EU AI Act-Compliant Open-Source Time-Series Forecasting Package
A new open-source Python package, spotforecast2-safe, implements Compliance-by-Design for time-series point forecasting in safety-critical environments. Unlike existing compliance tools that operate externally as scanners or runtime layers, this library embeds requirements from the EU AI Act (Regulation 2024/1689), IEC 61508, ISA/IEC 62443, and the Cyber Resilience Act directly into API contracts, persistence formats, and CI gates. The approach enforces four non-negotiable code rules: zero dead code, deterministic processing, fail-safe handling, and minimal dependencies, alongside process rules like model cards and executable docstrings. The package targets industries where forecasting errors could have severe consequences, such as autonomous driving, industrial automation, and healthcare. By integrating compliance at the library level, spotforecast2-safe aims to reduce certification overhead and ensure regulatory adherence from development through deployment.
Key facts
- spotforecast2-safe is an open-source Python package for time-series point forecasting.
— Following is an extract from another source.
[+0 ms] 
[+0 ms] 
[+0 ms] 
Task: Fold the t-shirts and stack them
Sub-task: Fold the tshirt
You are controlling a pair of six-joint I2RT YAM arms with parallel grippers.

- It uses a Compliance-by-Design approach for safety-critical environments.
- It embeds EU AI Act, IEC 61508, ISA/IEC 62443, and Cyber Resilience Act requirements.
- Existing compliance solutions operate outside the library as scanners or runtime layers.
- Four code rules: zero dead code, deterministic processing, fail-safe handling, minimal dependencies.
- Process rules include model cards and executable docstrings.
- Targets industries like autonomous driving, industrial automation, and healthcare.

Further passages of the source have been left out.